The early 16th century: John Cheke, a scholar of Cambridge and a pioneer among spelling reformers, proposed that all letters should be consistently doubled to indicate length – a practice very regularly employed before his time; Thomas Smith set out a new alphabet of 34 letters to the same object.
The greatest English phonetician of the 16th century was John Hart (“ An Orthographie”, 1569): the changing values of the letters brought about by the change in the sounds. His proposed reforms of the English spelling, however, were as unsuccessful as those of his contemporaries.
Richard Mulcaster (The Elementarie, 1582) admitted that no spelling could record the changing sounds. He suggested that traditional spelling should be employed as before, but wherever possible, should be made more consistent: words pronounced alike should be spelt in the same manner, through analogy.

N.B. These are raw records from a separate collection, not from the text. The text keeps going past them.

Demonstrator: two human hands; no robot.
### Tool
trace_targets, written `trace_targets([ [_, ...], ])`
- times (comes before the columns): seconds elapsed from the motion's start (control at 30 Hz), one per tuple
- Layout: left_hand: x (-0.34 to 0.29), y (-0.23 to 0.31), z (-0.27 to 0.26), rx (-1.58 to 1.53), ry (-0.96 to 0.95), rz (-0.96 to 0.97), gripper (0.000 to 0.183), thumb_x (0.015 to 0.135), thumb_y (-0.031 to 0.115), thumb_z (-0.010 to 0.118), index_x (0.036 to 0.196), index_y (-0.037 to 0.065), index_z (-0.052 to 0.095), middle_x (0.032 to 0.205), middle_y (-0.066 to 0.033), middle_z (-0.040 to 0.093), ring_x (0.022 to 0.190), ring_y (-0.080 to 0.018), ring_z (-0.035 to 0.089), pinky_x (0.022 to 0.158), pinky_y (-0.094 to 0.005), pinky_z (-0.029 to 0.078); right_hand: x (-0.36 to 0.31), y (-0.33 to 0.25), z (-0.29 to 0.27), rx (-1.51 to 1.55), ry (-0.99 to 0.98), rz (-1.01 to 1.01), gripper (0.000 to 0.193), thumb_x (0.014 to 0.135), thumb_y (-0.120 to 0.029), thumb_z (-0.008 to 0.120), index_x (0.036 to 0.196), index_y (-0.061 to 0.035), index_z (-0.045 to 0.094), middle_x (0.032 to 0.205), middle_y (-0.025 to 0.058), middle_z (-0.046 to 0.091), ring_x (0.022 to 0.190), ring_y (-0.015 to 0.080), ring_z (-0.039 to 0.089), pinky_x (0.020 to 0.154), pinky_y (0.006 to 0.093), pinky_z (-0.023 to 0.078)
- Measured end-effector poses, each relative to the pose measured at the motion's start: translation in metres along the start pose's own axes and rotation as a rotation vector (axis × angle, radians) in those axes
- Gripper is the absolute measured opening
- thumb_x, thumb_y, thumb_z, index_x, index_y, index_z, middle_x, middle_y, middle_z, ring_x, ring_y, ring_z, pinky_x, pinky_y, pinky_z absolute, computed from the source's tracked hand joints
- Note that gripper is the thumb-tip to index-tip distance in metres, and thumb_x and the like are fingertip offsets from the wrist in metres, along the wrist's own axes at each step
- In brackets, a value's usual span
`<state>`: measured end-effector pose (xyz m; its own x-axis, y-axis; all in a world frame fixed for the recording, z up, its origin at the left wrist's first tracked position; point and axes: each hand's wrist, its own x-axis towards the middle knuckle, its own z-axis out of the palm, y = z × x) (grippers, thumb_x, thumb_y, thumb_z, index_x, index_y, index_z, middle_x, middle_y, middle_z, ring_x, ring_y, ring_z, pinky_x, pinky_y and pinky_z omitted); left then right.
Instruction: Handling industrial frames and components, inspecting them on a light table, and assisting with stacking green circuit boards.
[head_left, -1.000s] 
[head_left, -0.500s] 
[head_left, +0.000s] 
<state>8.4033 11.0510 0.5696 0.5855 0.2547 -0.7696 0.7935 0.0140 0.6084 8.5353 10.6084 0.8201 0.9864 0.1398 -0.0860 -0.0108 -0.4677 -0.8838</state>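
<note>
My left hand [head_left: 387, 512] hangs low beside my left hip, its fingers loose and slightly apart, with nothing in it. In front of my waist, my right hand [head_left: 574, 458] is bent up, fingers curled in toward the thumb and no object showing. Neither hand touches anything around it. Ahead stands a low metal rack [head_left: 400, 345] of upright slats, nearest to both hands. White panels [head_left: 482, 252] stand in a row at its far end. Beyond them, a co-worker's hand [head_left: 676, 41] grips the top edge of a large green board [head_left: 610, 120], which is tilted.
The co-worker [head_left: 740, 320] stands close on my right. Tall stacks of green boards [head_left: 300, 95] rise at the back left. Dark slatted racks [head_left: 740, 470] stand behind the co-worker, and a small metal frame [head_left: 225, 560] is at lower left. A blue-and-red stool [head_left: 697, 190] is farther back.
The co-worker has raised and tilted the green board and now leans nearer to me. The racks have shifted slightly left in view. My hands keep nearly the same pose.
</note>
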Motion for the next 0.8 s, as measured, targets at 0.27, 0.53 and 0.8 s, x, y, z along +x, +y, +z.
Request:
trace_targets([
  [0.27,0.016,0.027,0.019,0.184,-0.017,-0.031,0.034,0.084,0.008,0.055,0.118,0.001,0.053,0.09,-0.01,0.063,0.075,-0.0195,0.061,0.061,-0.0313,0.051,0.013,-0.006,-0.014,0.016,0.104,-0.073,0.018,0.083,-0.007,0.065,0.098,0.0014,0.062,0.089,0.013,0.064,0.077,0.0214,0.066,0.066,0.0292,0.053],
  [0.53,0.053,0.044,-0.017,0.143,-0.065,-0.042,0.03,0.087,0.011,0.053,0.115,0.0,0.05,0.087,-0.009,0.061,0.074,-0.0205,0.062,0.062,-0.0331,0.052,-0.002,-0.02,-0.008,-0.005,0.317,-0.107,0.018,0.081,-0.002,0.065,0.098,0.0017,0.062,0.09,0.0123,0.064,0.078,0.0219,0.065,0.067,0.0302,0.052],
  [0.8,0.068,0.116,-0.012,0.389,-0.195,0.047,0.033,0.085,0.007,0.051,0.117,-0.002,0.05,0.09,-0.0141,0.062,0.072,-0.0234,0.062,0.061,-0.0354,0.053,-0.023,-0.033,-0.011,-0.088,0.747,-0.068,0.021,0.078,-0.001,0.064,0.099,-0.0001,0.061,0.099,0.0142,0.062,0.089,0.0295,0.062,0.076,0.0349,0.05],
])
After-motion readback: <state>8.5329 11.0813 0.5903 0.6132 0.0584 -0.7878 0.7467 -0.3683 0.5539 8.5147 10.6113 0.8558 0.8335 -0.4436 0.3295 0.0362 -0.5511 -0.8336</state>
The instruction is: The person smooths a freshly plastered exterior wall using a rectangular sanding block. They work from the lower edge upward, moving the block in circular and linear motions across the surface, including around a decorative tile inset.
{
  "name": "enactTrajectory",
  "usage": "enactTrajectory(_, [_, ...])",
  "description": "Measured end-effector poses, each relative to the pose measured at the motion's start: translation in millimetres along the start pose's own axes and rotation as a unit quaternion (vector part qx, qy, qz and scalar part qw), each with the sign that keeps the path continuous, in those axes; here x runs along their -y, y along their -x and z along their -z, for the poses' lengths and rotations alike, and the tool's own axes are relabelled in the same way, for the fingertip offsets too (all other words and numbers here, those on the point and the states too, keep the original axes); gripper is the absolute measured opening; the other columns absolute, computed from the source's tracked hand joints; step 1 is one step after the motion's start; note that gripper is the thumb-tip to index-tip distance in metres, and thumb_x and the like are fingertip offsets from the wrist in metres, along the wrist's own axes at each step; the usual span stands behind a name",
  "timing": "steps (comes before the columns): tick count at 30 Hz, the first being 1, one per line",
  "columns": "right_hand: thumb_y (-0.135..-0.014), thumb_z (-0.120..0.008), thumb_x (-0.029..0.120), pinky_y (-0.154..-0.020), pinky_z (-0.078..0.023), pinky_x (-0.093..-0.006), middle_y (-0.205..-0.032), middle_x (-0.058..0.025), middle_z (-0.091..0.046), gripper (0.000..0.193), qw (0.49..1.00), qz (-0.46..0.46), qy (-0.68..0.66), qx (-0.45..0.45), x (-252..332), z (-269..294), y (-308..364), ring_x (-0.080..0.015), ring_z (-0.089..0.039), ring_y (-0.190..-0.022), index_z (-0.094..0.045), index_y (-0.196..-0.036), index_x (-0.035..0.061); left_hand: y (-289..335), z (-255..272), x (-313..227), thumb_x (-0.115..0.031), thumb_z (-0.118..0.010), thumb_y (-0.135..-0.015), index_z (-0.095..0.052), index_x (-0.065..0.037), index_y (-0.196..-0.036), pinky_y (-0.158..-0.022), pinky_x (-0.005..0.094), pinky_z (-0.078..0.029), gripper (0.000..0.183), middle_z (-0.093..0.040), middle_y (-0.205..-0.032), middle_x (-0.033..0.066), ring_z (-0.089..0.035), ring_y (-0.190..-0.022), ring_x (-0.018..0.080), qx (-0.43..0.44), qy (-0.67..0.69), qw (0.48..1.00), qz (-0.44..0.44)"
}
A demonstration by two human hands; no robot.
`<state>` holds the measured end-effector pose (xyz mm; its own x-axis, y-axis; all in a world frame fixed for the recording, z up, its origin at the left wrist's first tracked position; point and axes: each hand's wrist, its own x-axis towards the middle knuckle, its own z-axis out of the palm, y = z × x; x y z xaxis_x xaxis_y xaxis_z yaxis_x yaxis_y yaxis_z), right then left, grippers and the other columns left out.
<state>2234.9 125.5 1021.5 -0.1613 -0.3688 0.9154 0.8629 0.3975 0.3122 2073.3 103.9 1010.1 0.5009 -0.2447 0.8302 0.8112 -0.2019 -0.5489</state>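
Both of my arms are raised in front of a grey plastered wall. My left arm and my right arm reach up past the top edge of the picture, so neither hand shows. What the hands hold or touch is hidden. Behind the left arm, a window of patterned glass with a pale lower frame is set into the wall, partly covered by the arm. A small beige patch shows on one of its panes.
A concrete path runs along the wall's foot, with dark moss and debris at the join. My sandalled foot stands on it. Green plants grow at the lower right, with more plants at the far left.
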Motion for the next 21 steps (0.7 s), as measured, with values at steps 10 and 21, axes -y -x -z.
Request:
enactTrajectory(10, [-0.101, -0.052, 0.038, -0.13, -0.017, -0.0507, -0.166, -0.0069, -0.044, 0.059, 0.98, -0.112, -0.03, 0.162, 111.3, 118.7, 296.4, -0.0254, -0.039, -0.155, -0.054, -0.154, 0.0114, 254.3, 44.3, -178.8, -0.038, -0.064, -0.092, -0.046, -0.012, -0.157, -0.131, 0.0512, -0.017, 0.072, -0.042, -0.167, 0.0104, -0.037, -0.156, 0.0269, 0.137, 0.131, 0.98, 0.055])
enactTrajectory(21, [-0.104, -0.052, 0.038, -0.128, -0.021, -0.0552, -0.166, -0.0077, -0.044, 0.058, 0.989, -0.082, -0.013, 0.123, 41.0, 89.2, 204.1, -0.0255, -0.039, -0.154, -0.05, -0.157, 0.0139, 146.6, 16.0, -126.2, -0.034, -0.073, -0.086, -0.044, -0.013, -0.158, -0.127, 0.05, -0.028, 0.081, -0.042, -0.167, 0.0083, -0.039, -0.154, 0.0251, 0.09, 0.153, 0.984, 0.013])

The written form of the English language became standardised earlier than its spoken form. The literary form of English came into existence in the age of Chaucer, was fixed and spread with the introduction of printing and was further developed as the national English literary language during the rise of literature in the 16th and 17th centuries.
The question of sources and dating for the standard superdialect form of the spoken literary language is more problematic. Its formation had the same basics as the linguistic unity in the sphere of writing. The earliest date suggested as the time of the formation of the spoken standard is the end of the 17th century; some authorities refer it to the period of “fixing the pronunciation” (the 18th century), yet others believe that the process is not over to this day.
The first references to a form of speech superior to other forms are found in the works of the earliest phoneticians: John Hart (16th century). In the 17th century the type of speech used in London and in the Universities was unanimously proclaimed the best type of English.
17th century: the gap between the written language and the spoken language became narrower. Spread of education => more people learned to speak “correctly”. Standard speech was distinguished from local dialect upon the 18th century (insisted in the grammars and dictionaries).
By the 17th century the tongue of London (the basis of the spoken standard) had absorbed many new features of the local dialects, because:
1. the country was more unified
2. the ties between its regions strengthened,
3. and the population of London had become still more mixed.
The tongue of the middle class of London had become closer to the tongue of the common people. In the turbulent 17th century – the age of the English Revolution –people of lower ranks joined the upper and middle classes => speech assumed many of the features of the lower varieties of English.
The spoken form of the literary language is not stable even now: + professional jargon, social dialects or local dialects => the spoken standard comes into the written standard.